Plain-old "vanilla" LALR(1) parser generation is certainly
"out-of-date" in the sense that any moderately competent university
student could be expected to write one as part of their compiler class
given an appropriate text book. The same is true of LL(1) parser
generation. A graduate student working on a masters thesis could
similarly be expected to implement a "new wrinkle" on either of the
techniques. The state of the art in the area seems to be adaptive
grammars (grammars whose rules can change as the parse progress).


Decent error recovery is still somewhat at the PhD/research level.
There are some relatively good error recovery techniques published in
the literature. However, they are not generally reflected in most
parser generators and most parsers have either intolerable or at best
poor behavior in the presence of syntax errors. Moreover, many of the
"good" error recovery techniques require some level of extra
information (in addition to the grammar) to generate the error
correction tables--for example, weights for each token giving its
importance.


More importantly, I am not aware of even good metrics that measure
parser error recovery, especially not on arbitrary grammars.
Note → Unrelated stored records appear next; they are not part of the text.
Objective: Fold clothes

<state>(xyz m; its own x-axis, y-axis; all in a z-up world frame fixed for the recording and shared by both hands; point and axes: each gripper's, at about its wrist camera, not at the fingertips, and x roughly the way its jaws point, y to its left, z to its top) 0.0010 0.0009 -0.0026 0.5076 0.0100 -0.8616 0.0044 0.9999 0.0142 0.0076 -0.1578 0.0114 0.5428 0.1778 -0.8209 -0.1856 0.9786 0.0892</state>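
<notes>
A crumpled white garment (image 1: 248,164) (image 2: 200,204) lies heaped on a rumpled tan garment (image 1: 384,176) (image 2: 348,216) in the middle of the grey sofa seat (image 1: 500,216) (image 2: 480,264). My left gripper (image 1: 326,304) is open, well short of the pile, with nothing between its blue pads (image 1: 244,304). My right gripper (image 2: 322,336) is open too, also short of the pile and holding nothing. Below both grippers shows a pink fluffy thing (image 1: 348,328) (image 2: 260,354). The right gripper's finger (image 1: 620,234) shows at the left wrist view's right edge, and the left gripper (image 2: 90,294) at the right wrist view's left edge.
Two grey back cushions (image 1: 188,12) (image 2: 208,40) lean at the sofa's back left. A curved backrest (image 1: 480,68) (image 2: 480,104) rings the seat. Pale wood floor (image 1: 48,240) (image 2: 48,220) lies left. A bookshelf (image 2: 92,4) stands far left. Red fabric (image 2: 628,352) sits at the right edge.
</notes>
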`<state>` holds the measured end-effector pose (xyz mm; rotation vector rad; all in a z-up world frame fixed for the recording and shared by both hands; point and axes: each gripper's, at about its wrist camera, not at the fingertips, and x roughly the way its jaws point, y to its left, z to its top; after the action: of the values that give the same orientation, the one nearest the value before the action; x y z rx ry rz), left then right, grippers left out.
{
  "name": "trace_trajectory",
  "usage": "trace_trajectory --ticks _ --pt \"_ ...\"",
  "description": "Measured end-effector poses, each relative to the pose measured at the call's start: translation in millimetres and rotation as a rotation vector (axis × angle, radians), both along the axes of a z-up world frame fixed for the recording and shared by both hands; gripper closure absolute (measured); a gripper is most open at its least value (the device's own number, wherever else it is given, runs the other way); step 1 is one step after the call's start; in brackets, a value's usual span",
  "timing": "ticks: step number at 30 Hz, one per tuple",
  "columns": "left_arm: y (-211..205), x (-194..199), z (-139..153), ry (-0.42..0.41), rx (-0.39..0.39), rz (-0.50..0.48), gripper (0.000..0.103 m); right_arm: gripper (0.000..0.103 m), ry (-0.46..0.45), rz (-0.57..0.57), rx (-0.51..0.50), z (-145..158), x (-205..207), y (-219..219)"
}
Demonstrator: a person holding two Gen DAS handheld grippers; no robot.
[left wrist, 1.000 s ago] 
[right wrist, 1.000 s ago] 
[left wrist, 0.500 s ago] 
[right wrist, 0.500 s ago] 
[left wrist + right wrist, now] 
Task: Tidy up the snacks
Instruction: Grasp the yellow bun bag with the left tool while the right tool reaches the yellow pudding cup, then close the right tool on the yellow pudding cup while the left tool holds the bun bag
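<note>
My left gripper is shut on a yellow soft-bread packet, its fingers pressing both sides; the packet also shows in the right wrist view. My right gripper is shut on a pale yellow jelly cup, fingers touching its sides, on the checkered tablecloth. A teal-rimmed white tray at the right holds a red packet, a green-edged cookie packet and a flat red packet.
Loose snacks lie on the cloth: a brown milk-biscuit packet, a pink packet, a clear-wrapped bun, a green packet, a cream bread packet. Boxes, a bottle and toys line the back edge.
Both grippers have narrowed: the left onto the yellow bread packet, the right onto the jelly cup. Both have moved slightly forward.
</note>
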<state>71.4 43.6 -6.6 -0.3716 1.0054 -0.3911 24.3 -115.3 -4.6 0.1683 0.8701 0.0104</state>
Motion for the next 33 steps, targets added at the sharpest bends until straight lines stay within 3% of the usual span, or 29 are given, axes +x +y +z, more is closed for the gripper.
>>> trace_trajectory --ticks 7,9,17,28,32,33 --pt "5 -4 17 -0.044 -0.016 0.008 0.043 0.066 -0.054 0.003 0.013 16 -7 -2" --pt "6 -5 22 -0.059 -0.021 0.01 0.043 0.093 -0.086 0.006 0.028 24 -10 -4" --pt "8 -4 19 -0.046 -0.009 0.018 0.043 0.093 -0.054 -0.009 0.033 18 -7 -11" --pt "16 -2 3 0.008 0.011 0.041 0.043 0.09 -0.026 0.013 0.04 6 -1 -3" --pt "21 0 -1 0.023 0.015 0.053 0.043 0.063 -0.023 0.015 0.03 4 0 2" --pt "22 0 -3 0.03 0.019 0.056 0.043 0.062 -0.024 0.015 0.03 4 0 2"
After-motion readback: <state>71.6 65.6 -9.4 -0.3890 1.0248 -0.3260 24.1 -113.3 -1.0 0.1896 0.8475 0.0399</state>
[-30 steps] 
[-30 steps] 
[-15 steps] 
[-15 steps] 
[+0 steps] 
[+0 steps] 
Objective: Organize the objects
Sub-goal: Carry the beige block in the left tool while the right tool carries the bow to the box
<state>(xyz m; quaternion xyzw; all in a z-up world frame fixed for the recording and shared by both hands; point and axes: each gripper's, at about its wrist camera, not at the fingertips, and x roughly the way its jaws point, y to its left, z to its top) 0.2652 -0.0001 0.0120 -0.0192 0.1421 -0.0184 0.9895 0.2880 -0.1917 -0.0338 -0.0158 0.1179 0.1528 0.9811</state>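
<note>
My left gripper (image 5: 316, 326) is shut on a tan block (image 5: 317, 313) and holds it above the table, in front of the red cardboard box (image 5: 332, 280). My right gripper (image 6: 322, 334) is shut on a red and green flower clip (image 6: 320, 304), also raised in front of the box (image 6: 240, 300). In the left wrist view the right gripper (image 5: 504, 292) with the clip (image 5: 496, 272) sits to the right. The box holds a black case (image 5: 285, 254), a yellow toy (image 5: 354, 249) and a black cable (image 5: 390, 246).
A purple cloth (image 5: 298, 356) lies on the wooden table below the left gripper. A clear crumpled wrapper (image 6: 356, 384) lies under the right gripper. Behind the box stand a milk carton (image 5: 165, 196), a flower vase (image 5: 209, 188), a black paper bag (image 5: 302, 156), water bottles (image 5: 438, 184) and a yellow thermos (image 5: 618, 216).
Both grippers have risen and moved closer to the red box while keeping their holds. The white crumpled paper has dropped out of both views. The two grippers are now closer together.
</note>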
It would
seem to be a significant advance to the field if someone would come up
with a "theory" of error recovery that would measure how close a
parser came of generating a correct parse given an arbitrary grammar
and an arbitrary incorrect input--better, of course, if the
measurements were in some sense realistic. The closest I've seen to
that was a series of erroneous Pascal sources with grades on the
related error recovery by specific parsers.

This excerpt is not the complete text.